Like many OTTBs our horses thrive on a constant routine.
We must always hold up our end of the bargain.
This week I worked on the emergency dismount. If you ride, you are going to have a fall. It happens to everyone, eventually. A fall doesn’t have to be scary or dangerous if you have taught yourself and your horse what to do in such a situation. You may be jolted out of your seat by a few rough strides, your horse may trip, you may have a sudden sliding stop due to a terrifying, horse-eating monster (possibly a rabbit or a bird, or a flapping plastic bag). The last thing I want to do is scare Phil, have Phil trample me, or have to go catch him after a jolting fall. So, I am going to give myself a plan and desensitize Phil to me jumping off his back. Ultimately, I am going to teach him to stop if I ever fall off.
There are several safety measures you can take, to minimize the effect of any fall. You always must wear a helmet; you don’t know when you are going to fall, and you don’t have enough time to zip over to the tack room and grab your helmet on the way down. You may feel dorky wearing a helmet, but think how much more dorky it would feel to wear a wheelchair. I will tell you I was once bucked off so hard by a youngster that my helmet cracked when I hit the soft grass. Food for thought.
This lesson was to benefit the both of us. I wanted to teach Phil that if I ever fell off he is to stop. It was also important to desensitize Phil to me coming out of the saddle. Starting with ground work I asked Phil if he was ready and his ear on me and quick responses to my requests told me he was ready to get to work. Using the haltermore (I didn’t want to risk pulling at his mouth) and riding bareback I practiced a dismount off the right and left sides at a stand still. Phil doesn’t seem bothered by this. I dismounted at a walk and then a trot. Phil was somewhat bothered by me swinging off at the trot on the right side.

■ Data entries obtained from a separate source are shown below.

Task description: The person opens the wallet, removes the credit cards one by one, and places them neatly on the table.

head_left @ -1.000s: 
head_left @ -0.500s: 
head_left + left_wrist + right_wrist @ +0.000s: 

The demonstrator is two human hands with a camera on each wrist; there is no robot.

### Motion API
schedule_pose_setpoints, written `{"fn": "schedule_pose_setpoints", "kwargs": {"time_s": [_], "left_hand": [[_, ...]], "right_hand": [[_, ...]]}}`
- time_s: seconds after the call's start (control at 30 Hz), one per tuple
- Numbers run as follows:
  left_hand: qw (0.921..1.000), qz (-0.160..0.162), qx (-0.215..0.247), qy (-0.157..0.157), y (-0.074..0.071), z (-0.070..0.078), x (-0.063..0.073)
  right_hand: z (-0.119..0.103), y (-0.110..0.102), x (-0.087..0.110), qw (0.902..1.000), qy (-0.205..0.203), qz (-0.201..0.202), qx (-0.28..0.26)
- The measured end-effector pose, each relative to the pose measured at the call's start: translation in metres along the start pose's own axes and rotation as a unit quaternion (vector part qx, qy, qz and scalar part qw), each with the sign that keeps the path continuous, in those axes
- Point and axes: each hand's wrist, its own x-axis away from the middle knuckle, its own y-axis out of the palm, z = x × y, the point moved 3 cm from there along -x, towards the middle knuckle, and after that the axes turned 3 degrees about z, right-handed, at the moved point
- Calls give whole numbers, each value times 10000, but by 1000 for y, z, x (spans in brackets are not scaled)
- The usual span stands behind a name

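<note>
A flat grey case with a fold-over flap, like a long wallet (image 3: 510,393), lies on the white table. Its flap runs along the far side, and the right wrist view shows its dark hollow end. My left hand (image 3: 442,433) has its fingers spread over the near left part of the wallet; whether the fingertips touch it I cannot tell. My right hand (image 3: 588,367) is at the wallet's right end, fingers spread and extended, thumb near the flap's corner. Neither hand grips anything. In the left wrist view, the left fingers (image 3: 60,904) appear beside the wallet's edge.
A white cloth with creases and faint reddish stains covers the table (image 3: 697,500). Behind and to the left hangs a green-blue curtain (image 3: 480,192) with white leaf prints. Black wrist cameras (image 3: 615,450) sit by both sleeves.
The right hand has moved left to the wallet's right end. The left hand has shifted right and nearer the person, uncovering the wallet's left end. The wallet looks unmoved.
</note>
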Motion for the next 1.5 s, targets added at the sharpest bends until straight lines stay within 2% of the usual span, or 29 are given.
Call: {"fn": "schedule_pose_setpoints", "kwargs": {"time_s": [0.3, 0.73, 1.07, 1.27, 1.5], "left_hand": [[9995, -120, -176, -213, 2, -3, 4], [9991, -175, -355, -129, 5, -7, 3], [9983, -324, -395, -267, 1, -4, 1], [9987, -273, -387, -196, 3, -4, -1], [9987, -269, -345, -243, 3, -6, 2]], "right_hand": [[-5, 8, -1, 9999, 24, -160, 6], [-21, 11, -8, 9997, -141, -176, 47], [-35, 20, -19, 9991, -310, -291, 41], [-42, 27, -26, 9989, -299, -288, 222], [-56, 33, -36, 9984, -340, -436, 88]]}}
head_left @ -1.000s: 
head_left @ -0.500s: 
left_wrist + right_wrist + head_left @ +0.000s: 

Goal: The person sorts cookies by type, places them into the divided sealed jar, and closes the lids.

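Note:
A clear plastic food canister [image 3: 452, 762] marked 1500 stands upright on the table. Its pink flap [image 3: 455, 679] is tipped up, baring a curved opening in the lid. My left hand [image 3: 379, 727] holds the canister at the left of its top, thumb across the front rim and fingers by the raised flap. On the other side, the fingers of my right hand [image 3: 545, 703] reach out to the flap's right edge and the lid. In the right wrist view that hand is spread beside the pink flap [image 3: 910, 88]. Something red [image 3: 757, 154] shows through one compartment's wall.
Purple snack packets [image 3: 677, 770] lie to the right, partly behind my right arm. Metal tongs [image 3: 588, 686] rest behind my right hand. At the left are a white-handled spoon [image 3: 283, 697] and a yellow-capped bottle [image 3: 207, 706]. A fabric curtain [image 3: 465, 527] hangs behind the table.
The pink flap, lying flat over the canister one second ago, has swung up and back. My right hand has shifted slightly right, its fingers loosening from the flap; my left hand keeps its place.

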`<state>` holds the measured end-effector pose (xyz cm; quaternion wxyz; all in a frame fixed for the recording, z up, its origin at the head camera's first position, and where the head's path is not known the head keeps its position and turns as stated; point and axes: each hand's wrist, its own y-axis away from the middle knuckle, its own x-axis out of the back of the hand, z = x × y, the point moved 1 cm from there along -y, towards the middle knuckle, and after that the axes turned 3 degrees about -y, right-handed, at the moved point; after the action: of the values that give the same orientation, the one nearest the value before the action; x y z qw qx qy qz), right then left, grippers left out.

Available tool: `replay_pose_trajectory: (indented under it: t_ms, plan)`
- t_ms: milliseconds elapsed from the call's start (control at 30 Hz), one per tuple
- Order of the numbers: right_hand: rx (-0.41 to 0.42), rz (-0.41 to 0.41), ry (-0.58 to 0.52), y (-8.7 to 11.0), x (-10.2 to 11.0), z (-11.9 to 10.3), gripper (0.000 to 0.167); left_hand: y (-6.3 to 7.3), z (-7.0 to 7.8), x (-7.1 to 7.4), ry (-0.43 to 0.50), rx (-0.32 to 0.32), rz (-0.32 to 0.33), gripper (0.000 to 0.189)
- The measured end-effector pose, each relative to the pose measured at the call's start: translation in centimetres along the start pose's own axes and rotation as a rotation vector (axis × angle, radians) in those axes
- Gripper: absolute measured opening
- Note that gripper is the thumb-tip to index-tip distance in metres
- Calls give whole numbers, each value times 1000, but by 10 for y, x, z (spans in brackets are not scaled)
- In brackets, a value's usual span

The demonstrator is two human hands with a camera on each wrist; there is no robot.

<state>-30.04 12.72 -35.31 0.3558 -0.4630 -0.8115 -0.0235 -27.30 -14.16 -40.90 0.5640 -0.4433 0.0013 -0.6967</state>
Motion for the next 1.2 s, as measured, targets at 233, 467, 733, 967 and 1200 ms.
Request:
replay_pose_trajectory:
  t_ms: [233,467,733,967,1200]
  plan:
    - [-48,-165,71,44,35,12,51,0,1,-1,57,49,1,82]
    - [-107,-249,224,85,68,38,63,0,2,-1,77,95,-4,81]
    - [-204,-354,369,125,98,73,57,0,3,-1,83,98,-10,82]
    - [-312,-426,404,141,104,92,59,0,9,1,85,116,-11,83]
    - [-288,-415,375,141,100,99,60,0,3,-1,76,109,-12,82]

This may be because I was uncoordinated dismounting off the right side. I need more practice; Phil was fine. Each time I dismounted I said “Whoa.” I used the mecate that was tucked in my belt loop to back him once I was on the ground if he didn’t come to a complete halt. Once he halted he immediately got a release.
Leading without a halter or lead rope. Phil is now leading to and from his pasture and the barn without a halter or lead rope. I am looping the lead around his neck, but will eventually not even use the lead. Phil will eagerly follow me without me holding on to the lead. The lead is just a prop. Watch a herd follow the Alpha mare and you will see them follow her without asking any questions.
More ground work.
I introduced Phil to a new ground work exercise. I put the lead rope around his hips. I pulled the rope until it disengaged his hindquarters and Phil moved around 180 degrees facing me. He was very worried about the rope behind him. I observed this “hole” and went back a few lessons to desensitize him to the rope behind his hocks and hips. This is a good example of how I started with a planned lesson on disengaging the hindquarters and ended up going back a few lessons to basic desensitizing based on Phil’s behavior. This is what I call student directed learning. Phil told me he was not ready to move on and needed a refresher on rope desensitizing. I reviewed our previous lessons of tossing the rope over his back, shoulder, and head. I ended the lesson when Phil stood relaxed with a cocked hind foot. It was a good confidence builder for him.
My 10 year old daughter, Paige, rode Phil in a lesson this week (see pictures) She walked, trotted, cantered, and jumped some 18” crossrails during her lesson. Phil took both his leads correctly for Paige. I was impressed.